**Exercise brief:**
Copy the data exactly. Images are to be left out.
# # # #
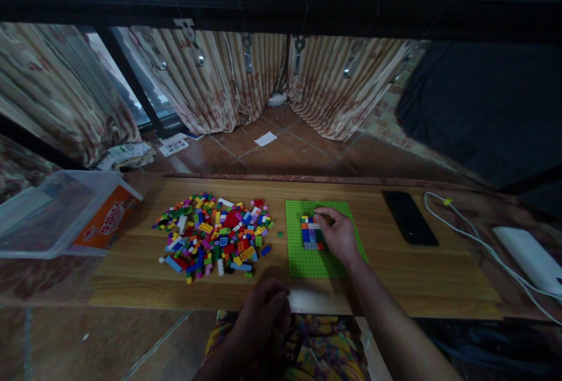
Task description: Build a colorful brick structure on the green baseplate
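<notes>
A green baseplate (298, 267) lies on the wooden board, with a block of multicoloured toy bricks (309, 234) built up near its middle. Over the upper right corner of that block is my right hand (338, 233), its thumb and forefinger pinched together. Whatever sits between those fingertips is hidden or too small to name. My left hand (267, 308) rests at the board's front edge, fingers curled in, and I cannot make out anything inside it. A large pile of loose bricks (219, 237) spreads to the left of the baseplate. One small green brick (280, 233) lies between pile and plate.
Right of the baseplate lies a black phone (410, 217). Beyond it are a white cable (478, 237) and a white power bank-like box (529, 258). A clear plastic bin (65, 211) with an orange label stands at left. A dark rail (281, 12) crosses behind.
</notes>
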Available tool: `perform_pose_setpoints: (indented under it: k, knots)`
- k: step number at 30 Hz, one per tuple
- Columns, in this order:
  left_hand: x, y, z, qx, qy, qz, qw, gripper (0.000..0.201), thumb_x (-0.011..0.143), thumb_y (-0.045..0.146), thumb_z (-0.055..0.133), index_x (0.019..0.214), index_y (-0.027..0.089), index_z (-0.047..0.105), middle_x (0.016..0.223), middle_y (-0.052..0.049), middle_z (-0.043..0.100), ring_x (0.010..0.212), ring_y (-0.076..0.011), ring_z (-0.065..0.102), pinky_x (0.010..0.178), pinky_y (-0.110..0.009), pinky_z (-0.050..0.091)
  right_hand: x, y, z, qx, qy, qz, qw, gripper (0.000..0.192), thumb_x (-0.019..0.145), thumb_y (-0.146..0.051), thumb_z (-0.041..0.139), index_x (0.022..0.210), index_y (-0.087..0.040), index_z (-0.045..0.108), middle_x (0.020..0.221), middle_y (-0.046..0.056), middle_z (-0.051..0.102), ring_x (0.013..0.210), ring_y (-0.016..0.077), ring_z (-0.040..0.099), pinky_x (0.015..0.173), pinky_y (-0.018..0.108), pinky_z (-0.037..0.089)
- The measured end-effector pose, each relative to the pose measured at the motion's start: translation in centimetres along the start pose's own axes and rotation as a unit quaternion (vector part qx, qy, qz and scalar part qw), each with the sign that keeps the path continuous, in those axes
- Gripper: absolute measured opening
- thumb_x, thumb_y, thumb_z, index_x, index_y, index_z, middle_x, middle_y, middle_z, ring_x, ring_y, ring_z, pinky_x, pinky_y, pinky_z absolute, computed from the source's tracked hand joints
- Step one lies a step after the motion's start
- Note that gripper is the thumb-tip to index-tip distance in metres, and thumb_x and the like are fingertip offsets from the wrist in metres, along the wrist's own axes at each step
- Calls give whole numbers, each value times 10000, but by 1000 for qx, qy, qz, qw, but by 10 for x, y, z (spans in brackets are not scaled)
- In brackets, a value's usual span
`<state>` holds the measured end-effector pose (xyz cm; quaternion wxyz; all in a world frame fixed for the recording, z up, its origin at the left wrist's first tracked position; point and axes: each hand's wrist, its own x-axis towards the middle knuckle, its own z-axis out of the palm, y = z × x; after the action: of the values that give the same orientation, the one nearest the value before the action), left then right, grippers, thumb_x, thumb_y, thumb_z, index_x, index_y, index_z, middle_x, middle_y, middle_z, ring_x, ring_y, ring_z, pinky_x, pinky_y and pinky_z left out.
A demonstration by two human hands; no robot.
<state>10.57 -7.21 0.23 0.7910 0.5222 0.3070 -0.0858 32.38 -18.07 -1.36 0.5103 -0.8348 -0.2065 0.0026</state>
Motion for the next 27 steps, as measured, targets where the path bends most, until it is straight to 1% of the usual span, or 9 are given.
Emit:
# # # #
**Answer box:**
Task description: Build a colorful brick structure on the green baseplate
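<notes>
A green baseplate (298, 267) lies on the wooden board, with a block of multicoloured toy bricks (309, 234) built up near its middle. Over the upper right corner of that block is my right hand (338, 233), its thumb and forefinger pinched together. Whatever sits between those fingertips is hidden or too small to name. My left hand (267, 308) rests at the board's front edge, fingers curled in, and I cannot make out anything inside it. A large pile of loose bricks (219, 237) spreads to the left of the baseplate. One small green brick (280, 233) lies between pile and plate.
Right of the baseplate lies a black phone (410, 217). Beyond it are a white cable (478, 237) and a white power bank-like box (529, 258). A clear plastic bin (65, 211) with an orange label stands at left. A dark rail (281, 12) crosses behind.
</notes>
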Available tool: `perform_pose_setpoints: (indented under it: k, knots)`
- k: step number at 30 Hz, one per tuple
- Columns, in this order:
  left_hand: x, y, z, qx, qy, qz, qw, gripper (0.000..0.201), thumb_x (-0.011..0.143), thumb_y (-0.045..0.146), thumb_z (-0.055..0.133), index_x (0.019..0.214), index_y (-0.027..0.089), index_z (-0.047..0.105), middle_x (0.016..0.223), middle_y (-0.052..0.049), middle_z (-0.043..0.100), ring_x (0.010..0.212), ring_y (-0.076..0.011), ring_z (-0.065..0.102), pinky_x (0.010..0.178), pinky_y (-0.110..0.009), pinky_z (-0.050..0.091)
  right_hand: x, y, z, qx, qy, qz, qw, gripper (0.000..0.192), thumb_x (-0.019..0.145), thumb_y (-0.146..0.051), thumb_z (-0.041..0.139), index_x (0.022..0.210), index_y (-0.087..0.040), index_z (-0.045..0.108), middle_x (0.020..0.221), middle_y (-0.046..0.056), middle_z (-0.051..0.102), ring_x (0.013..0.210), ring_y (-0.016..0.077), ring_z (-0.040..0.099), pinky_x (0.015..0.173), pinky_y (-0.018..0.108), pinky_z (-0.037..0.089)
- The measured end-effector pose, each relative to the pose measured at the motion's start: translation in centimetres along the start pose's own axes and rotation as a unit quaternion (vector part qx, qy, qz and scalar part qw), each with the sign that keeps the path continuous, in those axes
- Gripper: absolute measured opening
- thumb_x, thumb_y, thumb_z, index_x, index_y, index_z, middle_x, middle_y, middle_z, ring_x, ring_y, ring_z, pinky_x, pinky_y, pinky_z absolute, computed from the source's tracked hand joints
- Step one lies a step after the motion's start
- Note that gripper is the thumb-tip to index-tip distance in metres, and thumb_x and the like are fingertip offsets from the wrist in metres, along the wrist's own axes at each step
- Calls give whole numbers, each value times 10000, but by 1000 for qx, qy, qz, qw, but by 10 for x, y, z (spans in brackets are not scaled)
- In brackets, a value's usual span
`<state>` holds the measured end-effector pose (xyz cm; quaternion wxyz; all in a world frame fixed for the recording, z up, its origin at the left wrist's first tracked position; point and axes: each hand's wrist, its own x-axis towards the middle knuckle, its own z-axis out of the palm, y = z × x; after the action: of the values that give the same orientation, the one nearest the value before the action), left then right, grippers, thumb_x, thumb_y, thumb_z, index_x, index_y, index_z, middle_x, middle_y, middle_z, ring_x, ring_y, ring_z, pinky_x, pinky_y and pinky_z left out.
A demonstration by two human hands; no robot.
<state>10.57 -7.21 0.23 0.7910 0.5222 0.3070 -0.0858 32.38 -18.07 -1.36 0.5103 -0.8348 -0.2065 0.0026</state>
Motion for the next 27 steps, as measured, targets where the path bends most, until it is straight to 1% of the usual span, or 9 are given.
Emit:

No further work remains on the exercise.